===== SUPPLIED DATA
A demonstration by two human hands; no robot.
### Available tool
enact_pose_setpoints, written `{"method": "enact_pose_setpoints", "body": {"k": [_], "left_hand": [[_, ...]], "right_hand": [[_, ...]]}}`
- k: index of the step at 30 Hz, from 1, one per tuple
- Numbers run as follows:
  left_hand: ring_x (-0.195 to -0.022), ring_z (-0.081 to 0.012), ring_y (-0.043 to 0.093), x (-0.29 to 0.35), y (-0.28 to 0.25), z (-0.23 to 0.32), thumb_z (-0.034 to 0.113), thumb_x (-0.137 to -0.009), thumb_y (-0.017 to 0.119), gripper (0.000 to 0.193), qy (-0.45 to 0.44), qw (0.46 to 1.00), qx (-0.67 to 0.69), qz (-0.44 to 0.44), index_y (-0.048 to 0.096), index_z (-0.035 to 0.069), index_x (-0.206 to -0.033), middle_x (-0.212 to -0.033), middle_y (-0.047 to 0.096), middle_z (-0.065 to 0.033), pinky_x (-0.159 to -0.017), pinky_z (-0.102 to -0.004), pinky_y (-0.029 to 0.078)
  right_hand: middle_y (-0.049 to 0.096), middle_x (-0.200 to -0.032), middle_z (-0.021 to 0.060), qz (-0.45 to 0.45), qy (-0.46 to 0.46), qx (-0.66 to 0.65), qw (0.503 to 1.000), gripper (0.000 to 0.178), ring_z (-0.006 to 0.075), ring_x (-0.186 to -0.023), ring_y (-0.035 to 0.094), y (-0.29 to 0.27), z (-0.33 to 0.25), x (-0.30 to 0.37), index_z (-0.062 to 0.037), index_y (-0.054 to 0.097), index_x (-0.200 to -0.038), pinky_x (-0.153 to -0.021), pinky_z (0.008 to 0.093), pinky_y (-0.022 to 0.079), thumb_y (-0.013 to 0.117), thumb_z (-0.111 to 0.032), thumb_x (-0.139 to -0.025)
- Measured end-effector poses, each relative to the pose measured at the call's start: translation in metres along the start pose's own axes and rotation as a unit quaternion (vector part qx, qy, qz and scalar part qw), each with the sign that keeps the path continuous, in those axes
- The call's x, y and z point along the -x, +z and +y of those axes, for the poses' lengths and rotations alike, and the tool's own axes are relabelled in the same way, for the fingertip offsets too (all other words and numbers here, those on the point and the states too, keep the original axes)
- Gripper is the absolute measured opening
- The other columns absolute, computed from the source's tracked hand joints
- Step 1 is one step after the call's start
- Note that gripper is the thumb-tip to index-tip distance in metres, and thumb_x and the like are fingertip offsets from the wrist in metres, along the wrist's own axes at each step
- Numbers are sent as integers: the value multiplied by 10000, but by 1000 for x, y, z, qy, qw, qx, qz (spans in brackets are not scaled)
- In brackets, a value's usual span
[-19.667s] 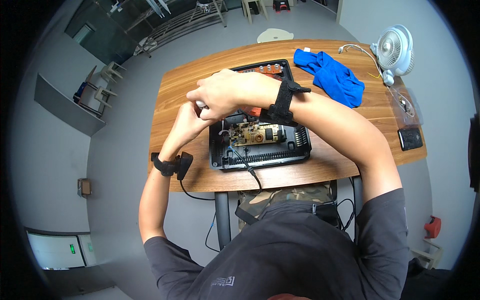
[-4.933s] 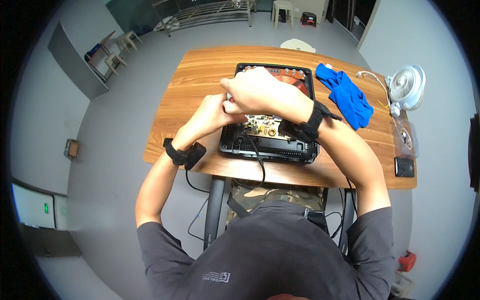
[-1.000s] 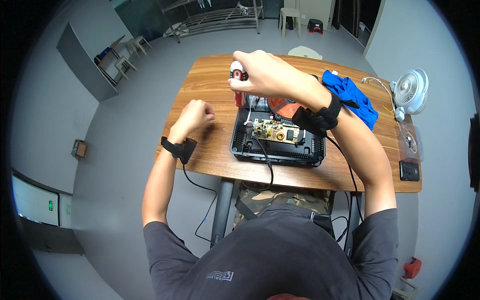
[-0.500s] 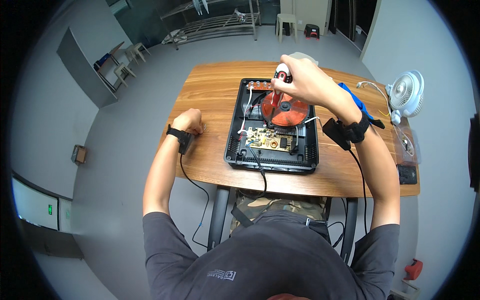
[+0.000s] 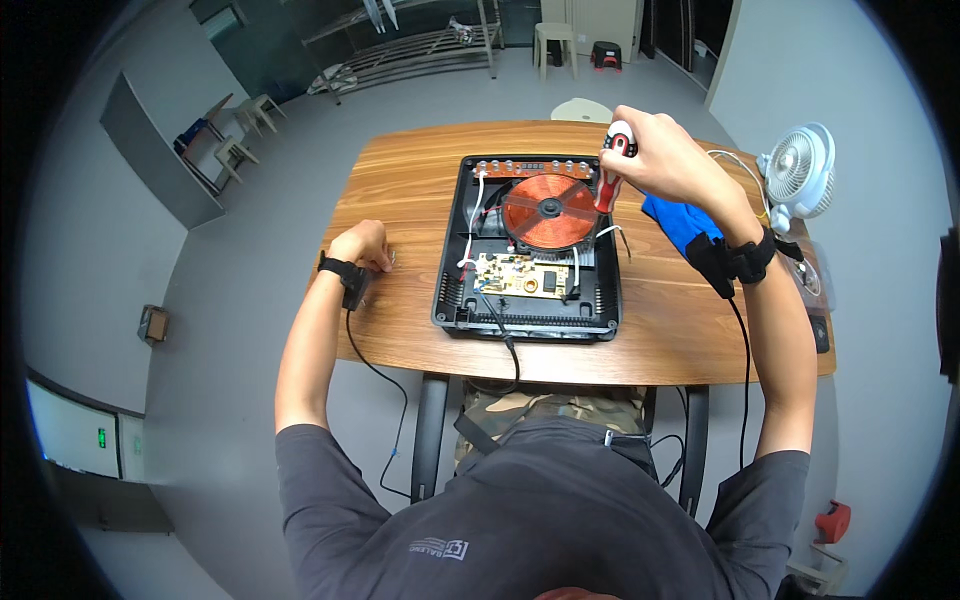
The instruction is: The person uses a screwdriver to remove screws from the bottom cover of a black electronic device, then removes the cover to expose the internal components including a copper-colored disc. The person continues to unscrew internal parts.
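My right hand (image 5: pixel 655 155) is wrapped round a screwdriver (image 5: pixel 609 185) with a red, white and black handle. It is held over the right edge of an opened induction cooker's black housing (image 5: pixel 455 290), beside the round copper coil (image 5: pixel 540 232); its tip I cannot make out. Below the coil in the housing is a tan circuit board (image 5: pixel 510 275), and a narrow orange board (image 5: pixel 520 169) runs along the far edge. Left of the housing, my left hand (image 5: pixel 360 243) rests on the table, fingers drawn together beside tiny shiny bits; what they hold is hidden.
The wooden table (image 5: pixel 400 180) also bears a blue cloth (image 5: pixel 680 222) and a white fan (image 5: pixel 800 172) at the right. A black cord (image 5: pixel 513 350) lies at the housing's near edge. Cables run from black straps on both wrists. Behind the table stand stools (image 5: pixel 555 45) and a metal rack.
My right hand and the screwdriver have moved right, from over the coil to the housing's right edge, uncovering the coil. The left hand stays by the shiny bits. The view has shifted slightly.
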State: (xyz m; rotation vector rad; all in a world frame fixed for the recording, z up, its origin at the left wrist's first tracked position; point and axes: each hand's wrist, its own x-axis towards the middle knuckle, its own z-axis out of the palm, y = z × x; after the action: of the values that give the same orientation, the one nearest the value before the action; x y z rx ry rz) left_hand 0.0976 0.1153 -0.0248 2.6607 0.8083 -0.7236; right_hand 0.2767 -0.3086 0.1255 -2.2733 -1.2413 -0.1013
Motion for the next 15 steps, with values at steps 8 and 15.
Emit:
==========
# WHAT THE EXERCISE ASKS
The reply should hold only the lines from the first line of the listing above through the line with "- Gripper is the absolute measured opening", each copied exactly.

# ANSWER TO THE PROBLEM
A demonstration by two human hands; no robot.
### Available tool
enact_pose_setpoints, written `{"method": "enact_pose_setpoints", "body": {"k": [_], "left_hand": [[_, ...]], "right_hand": [[_, ...]]}}`
- k: index of the step at 30 Hz, from 1, one per tuple
- Numbers run as follows:
  left_hand: ring_x (-0.195 to -0.022), ring_z (-0.081 to 0.012), ring_y (-0.043 to 0.093), x (-0.29 to 0.35), y (-0.28 to 0.25), z (-0.23 to 0.32), thumb_z (-0.034 to 0.113), thumb_x (-0.137 to -0.009), thumb_y (-0.017 to 0.119), gripper (0.000 to 0.193), qy (-0.45 to 0.44), qw (0.46 to 1.00), qx (-0.67 to 0.69), qz (-0.44 to 0.44), index_y (-0.048 to 0.096), index_z (-0.035 to 0.069), index_x (-0.206 to -0.033), middle_x (-0.212 to -0.033), middle_y (-0.047 to 0.096), middle_z (-0.065 to 0.033), pinky_x (-0.159 to -0.017), pinky_z (-0.102 to -0.004), pinky_y (-0.029 to 0.078)
  right_hand: middle_y (-0.049 to 0.096), middle_x (-0.200 to -0.032), middle_z (-0.021 to 0.060), qz (-0.45 to 0.45), qy (-0.46 to 0.46), qx (-0.66 to 0.65), qw (0.503 to 1.000), gripper (0.000 to 0.178), ring_z (-0.006 to 0.075), ring_x (-0.186 to -0.023), ring_y (-0.035 to 0.094), y (-0.29 to 0.27), z (-0.33 to 0.25), x (-0.30 to 0.37), index_z (-0.062 to 0.037), index_y (-0.054 to 0.097), index_x (-0.200 to -0.038), pinky_x (-0.153 to -0.021), pinky_z (0.008 to 0.093), pinky_y (-0.022 to 0.079), thumb_y (-0.013 to 0.117), thumb_z (-0.111 to 0.032), thumb_x (-0.139 to -0.025)
- Measured end-effector poses, each relative to the pose measured at the call's start: translation in metres along the start pose's own axes and rotation as a unit quaternion (vector part qx, qy, qz and scalar part qw), each with the sign that keeps the path continuous, in those axes
- The call's x, y and z point along the -x, +z and +y of those axes, for the poses' lengths and rotations alike, and the tool's own axes are relabelled in the same way, for the fingertip offsets too (all other words and numbers here, those on the point and the states too, keep the original axes)
- Gripper is the absolute measured opening

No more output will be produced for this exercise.